What the task requires:
Only a number is wanted: how many lines in the listing contain the word "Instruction"?

The data:
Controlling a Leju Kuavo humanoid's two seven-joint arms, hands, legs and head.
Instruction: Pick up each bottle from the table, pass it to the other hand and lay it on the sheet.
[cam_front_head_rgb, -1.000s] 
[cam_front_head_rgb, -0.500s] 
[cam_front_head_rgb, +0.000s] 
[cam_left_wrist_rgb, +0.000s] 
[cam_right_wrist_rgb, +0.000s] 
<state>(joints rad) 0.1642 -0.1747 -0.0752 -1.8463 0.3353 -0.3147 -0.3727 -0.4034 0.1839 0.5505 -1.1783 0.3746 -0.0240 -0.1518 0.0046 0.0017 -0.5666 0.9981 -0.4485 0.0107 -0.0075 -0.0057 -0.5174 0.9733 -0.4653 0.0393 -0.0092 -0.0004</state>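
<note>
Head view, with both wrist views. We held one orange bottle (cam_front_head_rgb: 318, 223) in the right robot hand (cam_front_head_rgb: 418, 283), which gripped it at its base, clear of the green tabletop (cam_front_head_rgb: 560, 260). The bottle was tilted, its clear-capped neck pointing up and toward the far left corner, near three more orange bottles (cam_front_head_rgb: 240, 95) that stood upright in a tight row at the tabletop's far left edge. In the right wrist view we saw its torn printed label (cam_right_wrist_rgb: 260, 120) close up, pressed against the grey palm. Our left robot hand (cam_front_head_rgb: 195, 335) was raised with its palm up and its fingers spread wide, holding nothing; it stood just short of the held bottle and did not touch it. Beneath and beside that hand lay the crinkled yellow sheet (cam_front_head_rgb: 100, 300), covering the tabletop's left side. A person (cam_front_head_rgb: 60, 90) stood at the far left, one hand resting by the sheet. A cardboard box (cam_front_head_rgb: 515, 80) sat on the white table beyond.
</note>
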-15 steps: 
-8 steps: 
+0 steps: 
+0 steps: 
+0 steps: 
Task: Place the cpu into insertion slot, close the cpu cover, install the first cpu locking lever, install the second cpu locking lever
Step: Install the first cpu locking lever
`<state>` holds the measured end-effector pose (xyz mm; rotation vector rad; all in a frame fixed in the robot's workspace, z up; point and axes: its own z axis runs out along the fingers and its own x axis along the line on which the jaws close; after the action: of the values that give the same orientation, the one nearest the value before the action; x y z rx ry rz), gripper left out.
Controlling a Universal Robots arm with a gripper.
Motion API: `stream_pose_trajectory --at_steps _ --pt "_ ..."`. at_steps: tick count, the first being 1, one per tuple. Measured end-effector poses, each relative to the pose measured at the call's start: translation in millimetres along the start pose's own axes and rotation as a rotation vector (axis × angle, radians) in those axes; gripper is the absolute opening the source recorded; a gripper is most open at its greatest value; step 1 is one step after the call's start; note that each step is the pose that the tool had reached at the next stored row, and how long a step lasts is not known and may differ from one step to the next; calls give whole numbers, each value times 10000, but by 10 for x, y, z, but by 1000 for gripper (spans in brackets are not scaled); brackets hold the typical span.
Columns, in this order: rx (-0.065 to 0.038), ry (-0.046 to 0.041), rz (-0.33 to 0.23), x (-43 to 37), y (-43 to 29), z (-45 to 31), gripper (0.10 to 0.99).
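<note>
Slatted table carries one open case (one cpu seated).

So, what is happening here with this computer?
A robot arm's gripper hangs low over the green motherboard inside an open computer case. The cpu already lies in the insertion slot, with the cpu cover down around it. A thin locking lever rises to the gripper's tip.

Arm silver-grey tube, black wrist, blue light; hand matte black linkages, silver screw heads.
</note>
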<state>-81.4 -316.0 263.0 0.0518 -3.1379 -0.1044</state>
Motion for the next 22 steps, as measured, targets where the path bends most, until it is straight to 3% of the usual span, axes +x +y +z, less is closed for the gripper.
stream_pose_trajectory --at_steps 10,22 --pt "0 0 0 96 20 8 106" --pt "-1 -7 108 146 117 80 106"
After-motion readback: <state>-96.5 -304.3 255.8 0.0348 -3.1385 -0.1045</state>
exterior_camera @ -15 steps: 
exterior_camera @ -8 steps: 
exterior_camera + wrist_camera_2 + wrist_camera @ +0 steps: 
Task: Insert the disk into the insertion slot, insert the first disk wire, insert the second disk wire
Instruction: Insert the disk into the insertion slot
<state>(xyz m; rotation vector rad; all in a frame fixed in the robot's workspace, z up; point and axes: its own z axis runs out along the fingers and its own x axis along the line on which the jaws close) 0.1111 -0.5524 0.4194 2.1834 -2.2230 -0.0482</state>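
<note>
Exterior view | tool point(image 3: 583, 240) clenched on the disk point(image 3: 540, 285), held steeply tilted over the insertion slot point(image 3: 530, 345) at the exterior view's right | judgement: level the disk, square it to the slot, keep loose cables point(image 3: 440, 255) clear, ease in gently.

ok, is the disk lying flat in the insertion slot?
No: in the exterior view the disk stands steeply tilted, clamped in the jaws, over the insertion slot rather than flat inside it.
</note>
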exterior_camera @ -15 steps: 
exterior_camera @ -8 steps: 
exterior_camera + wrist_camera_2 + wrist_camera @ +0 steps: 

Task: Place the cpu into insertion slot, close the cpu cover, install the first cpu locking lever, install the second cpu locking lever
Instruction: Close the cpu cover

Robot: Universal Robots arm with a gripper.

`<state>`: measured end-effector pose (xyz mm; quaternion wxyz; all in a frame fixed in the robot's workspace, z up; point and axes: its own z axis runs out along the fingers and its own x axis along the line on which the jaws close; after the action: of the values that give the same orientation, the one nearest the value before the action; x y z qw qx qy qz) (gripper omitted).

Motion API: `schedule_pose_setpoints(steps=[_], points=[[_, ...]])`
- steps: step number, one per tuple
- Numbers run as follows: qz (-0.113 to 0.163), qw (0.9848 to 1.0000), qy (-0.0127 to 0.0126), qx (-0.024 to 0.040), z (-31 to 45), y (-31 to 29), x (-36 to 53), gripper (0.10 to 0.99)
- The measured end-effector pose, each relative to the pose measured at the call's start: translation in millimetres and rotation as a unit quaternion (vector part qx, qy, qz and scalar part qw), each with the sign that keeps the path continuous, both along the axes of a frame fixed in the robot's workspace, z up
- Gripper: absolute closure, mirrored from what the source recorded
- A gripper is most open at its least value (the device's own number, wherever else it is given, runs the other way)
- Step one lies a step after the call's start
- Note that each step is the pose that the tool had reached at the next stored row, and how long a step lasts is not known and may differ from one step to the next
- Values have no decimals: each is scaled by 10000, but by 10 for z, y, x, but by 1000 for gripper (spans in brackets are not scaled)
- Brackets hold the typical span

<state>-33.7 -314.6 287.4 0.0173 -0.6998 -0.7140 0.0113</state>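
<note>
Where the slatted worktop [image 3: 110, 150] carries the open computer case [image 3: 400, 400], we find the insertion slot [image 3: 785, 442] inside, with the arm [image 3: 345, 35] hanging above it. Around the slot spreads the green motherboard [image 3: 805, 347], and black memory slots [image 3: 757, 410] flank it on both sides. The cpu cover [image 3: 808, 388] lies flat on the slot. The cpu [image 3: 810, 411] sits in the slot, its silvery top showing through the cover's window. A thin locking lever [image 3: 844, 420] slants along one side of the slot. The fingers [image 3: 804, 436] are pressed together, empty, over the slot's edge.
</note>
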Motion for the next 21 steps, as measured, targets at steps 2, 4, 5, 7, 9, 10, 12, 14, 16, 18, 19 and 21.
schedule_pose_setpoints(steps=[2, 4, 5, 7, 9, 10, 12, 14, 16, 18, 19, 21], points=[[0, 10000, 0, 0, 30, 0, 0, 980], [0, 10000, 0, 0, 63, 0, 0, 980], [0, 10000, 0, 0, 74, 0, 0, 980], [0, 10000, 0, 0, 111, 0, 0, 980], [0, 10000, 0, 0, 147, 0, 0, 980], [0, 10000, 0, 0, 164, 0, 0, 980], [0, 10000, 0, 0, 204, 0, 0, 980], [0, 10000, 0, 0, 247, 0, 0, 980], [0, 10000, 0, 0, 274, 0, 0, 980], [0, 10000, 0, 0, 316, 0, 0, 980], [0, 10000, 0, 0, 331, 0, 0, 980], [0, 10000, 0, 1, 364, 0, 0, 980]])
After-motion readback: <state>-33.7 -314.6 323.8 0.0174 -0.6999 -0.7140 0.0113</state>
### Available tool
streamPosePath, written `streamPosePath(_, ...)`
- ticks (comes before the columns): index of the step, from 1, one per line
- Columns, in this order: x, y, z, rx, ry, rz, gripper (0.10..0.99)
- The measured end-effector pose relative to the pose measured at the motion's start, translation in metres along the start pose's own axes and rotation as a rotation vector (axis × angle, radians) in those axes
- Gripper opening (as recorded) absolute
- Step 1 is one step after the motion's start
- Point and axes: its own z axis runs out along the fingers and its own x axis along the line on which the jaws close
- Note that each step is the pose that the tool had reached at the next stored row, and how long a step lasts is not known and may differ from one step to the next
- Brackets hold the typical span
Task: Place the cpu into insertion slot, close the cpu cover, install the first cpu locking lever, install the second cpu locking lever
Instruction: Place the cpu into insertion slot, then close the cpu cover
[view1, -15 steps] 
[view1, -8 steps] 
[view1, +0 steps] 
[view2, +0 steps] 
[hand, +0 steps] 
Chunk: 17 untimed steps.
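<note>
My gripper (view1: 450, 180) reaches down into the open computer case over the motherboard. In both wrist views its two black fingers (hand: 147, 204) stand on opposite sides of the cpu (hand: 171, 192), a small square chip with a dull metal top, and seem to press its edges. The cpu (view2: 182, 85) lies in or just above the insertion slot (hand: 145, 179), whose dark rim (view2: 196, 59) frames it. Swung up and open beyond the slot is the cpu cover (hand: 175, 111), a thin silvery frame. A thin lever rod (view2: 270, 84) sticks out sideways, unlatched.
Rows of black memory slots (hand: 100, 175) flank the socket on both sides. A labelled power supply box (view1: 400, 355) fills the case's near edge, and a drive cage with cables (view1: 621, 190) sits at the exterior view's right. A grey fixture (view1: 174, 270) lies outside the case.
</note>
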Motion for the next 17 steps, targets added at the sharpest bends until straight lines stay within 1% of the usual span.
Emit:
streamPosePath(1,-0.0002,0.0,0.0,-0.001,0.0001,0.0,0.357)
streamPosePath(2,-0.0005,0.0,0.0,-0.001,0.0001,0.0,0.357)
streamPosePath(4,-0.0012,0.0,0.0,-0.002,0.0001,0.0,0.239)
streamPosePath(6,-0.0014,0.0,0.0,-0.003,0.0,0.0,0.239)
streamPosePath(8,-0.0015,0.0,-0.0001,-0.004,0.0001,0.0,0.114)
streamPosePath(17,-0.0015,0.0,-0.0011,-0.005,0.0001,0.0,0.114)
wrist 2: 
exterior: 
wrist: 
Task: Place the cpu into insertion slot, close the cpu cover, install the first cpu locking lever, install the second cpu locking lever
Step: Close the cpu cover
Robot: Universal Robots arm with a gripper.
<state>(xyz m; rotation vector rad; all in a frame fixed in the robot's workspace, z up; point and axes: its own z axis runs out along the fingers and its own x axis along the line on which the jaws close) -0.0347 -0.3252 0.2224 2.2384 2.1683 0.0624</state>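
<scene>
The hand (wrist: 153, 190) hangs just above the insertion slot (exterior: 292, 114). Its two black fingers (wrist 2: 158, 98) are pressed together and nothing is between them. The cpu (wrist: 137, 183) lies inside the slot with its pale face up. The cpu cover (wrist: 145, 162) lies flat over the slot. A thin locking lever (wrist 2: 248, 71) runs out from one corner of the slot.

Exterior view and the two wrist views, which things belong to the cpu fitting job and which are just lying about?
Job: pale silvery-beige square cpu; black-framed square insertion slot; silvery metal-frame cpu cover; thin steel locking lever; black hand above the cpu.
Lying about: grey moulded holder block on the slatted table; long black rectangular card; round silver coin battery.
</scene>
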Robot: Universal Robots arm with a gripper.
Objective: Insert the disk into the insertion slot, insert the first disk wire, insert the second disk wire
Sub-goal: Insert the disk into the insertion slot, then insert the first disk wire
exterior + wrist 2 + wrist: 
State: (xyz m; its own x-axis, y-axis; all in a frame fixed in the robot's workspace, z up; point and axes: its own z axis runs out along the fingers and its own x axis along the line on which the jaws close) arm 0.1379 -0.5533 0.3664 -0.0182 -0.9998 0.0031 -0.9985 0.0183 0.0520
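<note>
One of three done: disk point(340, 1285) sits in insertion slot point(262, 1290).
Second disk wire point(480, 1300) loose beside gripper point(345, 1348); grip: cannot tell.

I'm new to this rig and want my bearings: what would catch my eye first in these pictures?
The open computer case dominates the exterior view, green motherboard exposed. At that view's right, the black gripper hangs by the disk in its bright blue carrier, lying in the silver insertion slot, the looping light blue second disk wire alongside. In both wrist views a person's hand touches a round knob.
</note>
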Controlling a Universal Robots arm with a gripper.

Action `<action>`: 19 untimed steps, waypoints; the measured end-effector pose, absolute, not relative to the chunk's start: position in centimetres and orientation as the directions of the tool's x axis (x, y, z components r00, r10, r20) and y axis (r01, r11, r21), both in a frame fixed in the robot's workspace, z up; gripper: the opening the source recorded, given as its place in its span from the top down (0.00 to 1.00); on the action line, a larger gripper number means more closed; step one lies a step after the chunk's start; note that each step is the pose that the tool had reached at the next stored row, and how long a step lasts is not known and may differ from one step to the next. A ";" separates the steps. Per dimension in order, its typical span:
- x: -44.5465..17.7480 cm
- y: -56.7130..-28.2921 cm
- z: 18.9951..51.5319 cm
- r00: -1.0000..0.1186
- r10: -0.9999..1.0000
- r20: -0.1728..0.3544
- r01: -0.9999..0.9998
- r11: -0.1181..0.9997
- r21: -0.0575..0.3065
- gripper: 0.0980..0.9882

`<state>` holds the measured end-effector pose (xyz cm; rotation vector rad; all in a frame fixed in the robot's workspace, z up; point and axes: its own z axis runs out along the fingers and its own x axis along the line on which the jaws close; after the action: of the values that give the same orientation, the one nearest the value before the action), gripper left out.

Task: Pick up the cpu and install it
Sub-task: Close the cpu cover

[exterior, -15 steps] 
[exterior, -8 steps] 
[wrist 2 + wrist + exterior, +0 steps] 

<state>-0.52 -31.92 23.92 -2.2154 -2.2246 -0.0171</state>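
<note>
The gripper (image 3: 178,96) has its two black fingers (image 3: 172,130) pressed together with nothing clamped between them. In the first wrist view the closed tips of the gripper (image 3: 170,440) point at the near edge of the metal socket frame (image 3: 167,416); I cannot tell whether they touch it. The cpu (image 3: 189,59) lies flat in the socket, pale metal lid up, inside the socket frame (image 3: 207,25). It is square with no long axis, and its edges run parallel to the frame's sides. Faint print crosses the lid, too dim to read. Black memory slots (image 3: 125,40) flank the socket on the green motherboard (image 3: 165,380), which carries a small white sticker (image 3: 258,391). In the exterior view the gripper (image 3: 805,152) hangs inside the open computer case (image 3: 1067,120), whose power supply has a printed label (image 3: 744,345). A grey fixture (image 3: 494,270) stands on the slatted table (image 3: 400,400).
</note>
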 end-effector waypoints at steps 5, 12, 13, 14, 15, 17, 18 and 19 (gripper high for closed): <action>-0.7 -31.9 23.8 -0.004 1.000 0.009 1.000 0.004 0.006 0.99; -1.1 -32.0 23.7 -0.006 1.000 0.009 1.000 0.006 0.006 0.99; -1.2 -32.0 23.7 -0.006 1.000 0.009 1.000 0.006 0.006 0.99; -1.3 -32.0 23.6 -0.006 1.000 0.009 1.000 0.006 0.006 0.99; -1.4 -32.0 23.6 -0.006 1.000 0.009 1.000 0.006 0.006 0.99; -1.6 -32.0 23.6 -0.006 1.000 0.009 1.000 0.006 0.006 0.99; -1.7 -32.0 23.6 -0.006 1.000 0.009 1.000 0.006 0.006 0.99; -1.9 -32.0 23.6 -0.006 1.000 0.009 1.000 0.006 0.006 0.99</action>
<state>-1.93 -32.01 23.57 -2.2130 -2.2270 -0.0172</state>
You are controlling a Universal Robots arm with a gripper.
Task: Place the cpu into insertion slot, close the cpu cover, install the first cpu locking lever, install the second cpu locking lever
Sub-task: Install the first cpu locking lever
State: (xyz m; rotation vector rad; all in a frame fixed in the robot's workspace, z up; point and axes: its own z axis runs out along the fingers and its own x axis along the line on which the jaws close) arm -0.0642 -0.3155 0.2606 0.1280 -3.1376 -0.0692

Task output:
4